Ok, now I've confused myself.

Anyway. She has hair!  Proof:



See? The doctor WROTE IT OUT. That means it can't be wrong and you must accept it as fact.

The white curved lines at the top and bottom of the pic are skull bones - this is a cross-section view of her head. And apparently that white pointy stuff is the hair floating around in the amniotic fluid. I am assured that the hair covers more than one inch of her head but we'll see.  I'm kind of excited about this because I love babies with crazy hair so I hope she really does have a bunch of it. 

She also has her Aunt Ana's super chubby chimpmunk cheeks (well, they aren't chubby anymore, but they were when she was a baby).  They were adorable on Ana; hopefully they're adorable on this baby as well. Here's a front view of her head:



If you can't see it, that's okay. I actually just marked random sections of the picture as body parts and they may or may not be correct. This could just as easily be a picture of a sea urchin.

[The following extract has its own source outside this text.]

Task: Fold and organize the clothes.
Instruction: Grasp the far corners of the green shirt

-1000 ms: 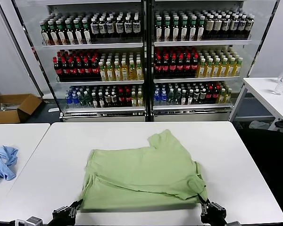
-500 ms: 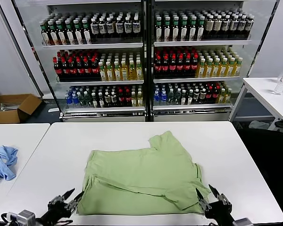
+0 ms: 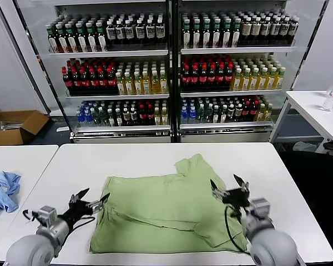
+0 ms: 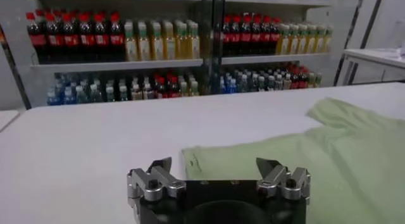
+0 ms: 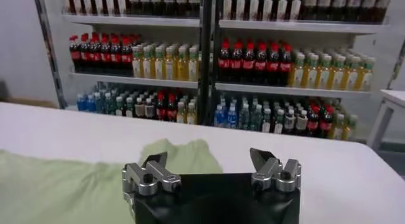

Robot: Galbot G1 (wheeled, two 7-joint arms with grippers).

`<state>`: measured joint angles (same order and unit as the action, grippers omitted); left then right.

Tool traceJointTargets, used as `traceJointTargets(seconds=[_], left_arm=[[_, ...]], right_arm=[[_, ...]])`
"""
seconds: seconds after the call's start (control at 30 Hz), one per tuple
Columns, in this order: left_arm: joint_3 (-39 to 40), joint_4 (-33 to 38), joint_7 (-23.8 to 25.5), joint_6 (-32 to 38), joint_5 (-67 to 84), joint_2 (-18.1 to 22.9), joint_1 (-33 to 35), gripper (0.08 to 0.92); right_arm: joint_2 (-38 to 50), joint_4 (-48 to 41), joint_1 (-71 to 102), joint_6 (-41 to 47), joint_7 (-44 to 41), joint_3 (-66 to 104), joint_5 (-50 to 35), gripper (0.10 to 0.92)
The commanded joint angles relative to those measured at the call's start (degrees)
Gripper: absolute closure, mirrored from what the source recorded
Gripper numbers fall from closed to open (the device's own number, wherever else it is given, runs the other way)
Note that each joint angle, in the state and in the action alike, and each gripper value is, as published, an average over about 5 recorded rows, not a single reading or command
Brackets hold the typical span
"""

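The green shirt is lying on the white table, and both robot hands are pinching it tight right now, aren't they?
Not quite. The green shirt does lie on the white table, but neither hand is pinching it. The head view shows the left gripper and the right gripper both open and holding nothing. Both wrist views show this too.

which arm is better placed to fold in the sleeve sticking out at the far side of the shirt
Right, probably. The open right gripper hovers over the light green soft-fabric polo shirt, just beside that far sleeve. The open left gripper is at the opposite edge.
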<state>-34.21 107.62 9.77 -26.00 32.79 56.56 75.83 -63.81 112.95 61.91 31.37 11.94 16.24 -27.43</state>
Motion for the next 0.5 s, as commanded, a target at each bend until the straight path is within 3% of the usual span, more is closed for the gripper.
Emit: traceJointTargets(seconds=[0.03,0.23,0.5], left_arm=[[6.42,-13.71,0.44,-0.5,0.24,-0.47,-14.46,0.177],[9.49,-19.34,0.84,0.89,-0.59,-0.09,-18.96,0.177],[12.03,-21.82,1.51,1.31,-2.15,0.31,-20.41,0.177]], right_arm=[[-3.34,-17.14,-17.75,1.68,-0.13,-6.78,-1.1,0.202],[-8.49,-30.11,-23.62,0.76,-0.26,-8.83,0.83,0.203],[-14.64,-43.74,-29.81,-2.79,-1.79,-10.05,7.37,0.203]])
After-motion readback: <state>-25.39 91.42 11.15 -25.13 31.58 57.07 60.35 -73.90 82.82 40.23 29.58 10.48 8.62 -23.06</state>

It's been a while since I've done a countdown so let's see where I'm at:

  1   2   3   4   5   6   7   8   9 10
11 12 13 14 15 16 17 18 19 20
21 22 23 24 25 26 27 28 29 30
31 32
33 34 35 36 37 38 39 40

Oh wow.  WOW.  WOW and YAY!

Wednesday, May 18, 2011

The Belly: Week 32

What's new in belly-land?  Other than huge-ness, not a whole lot. She continues to grow and grow and grow and she would definitely be a 10 pounder if I made it to my due date. As it is, since she's coming a little less than a week early (or earlier if I go into labor before that) she's going to be at least 9lbs, I think.  We should have a growth estimate at our appointment on Thursday and I'm betting she'll have surpassed Chris's birth weight of 4lbs 12oz.  I'm giving birth to an Amazon warrior woman, which is great because I love the rainforest.  Monkeys are cute! Plus she'll be able to kick the ass of anyone that ever does her wrong (after attempting to work it out with words and love first, of course).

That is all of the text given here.